■ Task requirements: Copy each line below exactly as it appears. Pictures are to be omitted.

■ Data below:
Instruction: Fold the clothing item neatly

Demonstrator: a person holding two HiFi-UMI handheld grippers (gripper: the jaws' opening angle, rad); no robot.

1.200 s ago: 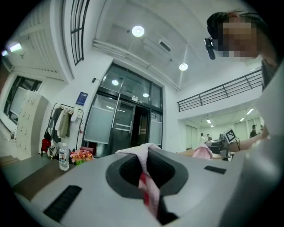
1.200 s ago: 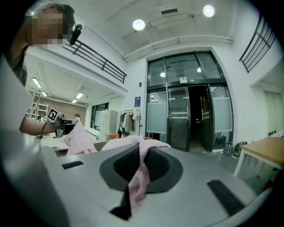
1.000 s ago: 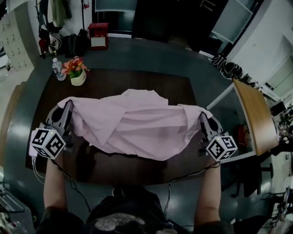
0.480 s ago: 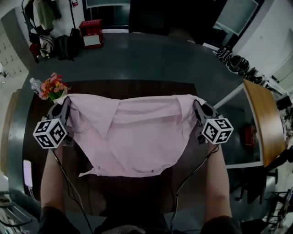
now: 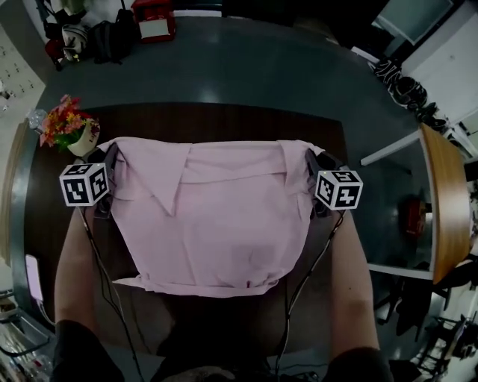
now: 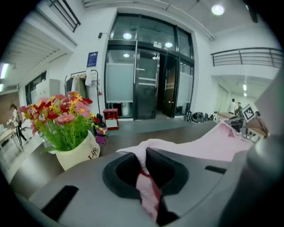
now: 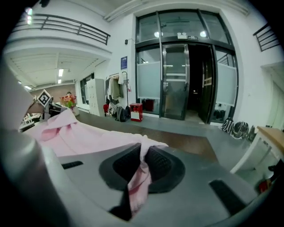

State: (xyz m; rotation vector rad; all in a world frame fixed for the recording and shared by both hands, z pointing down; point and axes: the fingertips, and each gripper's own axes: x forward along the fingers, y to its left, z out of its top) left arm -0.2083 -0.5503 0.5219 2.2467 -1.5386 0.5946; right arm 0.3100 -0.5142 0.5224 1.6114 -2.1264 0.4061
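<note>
A pale pink shirt (image 5: 216, 224) hangs stretched between my two grippers over the dark wooden table (image 5: 224, 119), its collar uppermost and its hem near my body. My left gripper (image 5: 110, 160) is shut on the shirt's left shoulder corner, and pink cloth (image 6: 148, 195) is pinched between its jaws in the left gripper view. At the other shoulder corner my right gripper (image 5: 310, 160) is shut too, with a fold of the cloth (image 7: 140, 177) squeezed between its jaws. The pink shirt (image 7: 75, 133) spreads away to the left in the right gripper view.
A white pot of red and pink flowers (image 5: 67, 133) stands at the table's far left corner, close to my left gripper; the flower pot (image 6: 73, 144) looms in the left gripper view. A second wooden table (image 5: 444, 201) stands at the right. A red box (image 5: 153, 19) and bags sit beyond on the floor.
Both grippers swung forward and down with the shirt. The bunched cloth has opened into a flat, hanging sheet with its hem toward me.
</note>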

■ Result for this task:
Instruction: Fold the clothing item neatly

Demonstrator: a person holding two HiFi-UMI handheld grippers (gripper: the jaws' opening angle, rad); no robot.

1.200 s ago: 
1.200 s ago: 
1.000 s ago: 
0.480 s ago: 
now: 
now: 
now: 

State: (xyz m; rotation vector rad; all in a world frame fixed for the recording and shared by both hands, z pointing down; point and axes: the fingertips, and each gripper's own axes: x forward along the fingers, y to its left, z out of its top) left arm -0.2083 -0.5503 0.5219 2.2467 -1.5386 0.5946; right arm 0.3100 -0.5142 0.5224 1.6114 -2.1264 0.4061
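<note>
A pale pink shirt (image 5: 216, 224) hangs stretched between my two grippers over the dark wooden table (image 5: 224, 119), its collar uppermost and its hem near my body. My left gripper (image 5: 110, 160) is shut on the shirt's left shoulder corner, and pink cloth (image 6: 148, 195) is pinched between its jaws in the left gripper view. At the other shoulder corner my right gripper (image 5: 310, 160) is shut too, with a fold of the cloth (image 7: 140, 177) squeezed between its jaws. The pink shirt (image 7: 75, 133) spreads away to the left in the right gripper view.
A white pot of red and pink flowers (image 5: 67, 133) stands at the table's far left corner, close to my left gripper; the flower pot (image 6: 73, 144) looms in the left gripper view. A second wooden table (image 5: 444, 201) stands at the right. A red box (image 5: 153, 19) and bags sit beyond on the floor.
Both grippers swung forward and down with the shirt. The bunched cloth has opened into a flat, hanging sheet with its hem toward me.
</note>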

Nothing else remains in this exercise.